Someone could've really gotten hurt.

     How many other times had he come close to a cure, only to
have it denied?  Shampoo's one-use-only Nannichuan mix, the dry
spring under the girl's locker room, the flooded pools after the
battle with Saffron...

     So close so many times.

     How many times had he nearly been trapped forever in his
female body?  Cologne's pressure point, the Chiisuiton,
Happosai's super-cold...

     It all ran together in his head.  He shuddered,
contemplating what it would be like to be stuck as a woman
forever.  He couldn't even imagine.

     He realized people were staring, and he drew a single
sharp breath and straightened himself up, gripping the handle of
his schoolbag tightly and hugging the box to his body.  He tried
to find his centre, find his balance, and did, after a moment,
get somewhere back towards control.  But he still felt shaky.

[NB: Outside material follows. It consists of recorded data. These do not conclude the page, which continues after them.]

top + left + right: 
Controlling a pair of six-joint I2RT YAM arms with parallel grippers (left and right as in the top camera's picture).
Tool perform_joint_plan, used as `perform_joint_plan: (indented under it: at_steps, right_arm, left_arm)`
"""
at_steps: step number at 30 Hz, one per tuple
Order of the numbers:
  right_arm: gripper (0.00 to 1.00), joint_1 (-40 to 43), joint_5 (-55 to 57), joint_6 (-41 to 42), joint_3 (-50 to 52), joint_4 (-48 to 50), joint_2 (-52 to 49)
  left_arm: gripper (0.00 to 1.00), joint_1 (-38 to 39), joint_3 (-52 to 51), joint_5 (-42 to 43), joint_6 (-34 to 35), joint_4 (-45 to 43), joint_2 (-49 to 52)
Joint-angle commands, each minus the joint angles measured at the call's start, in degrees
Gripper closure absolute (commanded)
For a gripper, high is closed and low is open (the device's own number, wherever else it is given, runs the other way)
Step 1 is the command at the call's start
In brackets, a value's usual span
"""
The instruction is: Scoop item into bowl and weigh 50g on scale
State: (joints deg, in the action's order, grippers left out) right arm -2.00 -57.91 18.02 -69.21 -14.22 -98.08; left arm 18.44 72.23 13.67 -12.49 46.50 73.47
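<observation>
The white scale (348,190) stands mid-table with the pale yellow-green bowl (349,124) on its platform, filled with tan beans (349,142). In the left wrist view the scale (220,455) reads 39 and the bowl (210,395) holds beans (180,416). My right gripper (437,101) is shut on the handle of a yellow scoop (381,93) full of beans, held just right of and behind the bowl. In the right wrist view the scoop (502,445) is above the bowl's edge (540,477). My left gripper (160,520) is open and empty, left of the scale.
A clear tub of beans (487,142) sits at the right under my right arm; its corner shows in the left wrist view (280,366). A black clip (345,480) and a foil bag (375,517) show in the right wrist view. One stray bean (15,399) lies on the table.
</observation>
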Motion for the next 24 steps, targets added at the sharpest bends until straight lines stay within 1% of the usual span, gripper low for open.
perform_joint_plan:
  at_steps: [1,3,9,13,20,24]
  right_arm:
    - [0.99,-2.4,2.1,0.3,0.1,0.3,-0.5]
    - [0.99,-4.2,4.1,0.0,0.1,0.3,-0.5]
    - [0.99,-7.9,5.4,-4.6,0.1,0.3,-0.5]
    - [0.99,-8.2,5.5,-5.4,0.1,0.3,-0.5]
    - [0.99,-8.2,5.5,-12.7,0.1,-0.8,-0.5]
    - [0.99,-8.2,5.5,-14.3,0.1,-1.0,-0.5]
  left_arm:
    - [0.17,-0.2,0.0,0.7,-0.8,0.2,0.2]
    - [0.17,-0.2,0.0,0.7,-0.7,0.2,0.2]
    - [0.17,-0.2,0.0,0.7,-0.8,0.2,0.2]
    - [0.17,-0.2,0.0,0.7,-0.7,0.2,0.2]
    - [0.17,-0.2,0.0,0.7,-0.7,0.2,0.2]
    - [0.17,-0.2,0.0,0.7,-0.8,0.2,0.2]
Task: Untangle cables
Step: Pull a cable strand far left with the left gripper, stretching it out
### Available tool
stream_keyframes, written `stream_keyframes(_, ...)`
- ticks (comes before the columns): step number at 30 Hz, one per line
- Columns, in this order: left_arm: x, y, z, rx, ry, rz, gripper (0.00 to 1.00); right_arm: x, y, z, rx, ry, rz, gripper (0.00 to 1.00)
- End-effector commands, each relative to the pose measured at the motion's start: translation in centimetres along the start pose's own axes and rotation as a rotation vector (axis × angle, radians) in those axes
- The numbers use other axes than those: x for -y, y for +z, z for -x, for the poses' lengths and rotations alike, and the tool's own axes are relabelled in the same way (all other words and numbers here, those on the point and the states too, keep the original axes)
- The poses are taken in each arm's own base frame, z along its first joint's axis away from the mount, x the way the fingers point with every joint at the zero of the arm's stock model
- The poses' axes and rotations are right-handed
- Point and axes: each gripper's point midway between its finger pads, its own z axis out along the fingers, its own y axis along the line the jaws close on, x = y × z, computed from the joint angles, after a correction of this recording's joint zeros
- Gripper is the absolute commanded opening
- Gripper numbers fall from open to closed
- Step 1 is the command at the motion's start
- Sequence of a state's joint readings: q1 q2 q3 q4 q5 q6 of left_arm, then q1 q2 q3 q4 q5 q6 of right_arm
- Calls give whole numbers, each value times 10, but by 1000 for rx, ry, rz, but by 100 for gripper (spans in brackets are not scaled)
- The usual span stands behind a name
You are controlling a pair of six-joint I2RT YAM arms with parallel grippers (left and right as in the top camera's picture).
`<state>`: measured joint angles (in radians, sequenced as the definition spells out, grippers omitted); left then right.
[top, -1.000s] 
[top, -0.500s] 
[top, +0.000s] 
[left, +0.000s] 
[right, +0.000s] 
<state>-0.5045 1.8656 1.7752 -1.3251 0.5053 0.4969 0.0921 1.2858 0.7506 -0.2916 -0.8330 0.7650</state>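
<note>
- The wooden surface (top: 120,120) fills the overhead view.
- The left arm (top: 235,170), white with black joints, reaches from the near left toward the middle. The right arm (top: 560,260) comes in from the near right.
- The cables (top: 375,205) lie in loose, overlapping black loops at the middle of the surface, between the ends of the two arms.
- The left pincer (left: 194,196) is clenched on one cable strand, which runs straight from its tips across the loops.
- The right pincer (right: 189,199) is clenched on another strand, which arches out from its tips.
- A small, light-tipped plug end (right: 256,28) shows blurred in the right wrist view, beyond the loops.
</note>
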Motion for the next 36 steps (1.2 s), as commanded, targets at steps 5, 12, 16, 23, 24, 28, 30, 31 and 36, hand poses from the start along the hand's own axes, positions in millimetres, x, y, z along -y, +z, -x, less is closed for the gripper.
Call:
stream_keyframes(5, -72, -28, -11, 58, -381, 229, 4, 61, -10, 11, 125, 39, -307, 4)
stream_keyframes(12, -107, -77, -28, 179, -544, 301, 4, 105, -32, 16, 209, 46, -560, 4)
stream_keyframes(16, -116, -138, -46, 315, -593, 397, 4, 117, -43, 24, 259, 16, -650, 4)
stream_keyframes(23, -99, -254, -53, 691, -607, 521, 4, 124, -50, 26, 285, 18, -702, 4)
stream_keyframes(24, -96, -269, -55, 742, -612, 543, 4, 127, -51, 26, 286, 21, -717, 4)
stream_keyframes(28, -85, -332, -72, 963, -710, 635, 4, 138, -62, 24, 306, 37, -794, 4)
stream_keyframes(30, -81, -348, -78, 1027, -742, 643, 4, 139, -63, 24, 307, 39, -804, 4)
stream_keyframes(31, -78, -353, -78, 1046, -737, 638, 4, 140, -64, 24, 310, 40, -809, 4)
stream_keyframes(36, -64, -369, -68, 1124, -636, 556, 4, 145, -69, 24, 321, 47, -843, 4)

     The bell was ringing, had been for some time.  On top of
everything else, he didn't want to be late.  He began to run,
screeching through the door of the classroom behind someone else
just before it closed.

     He nearly slipped and dropped the box in surprise when he
saw the sight.  The students were paying rapt attention to
something Hinako-sensei was saying, rather than engaging in their
usual morning gossip.  He listened for a moment, and his knuckles
went white on the handle of his schoolbag.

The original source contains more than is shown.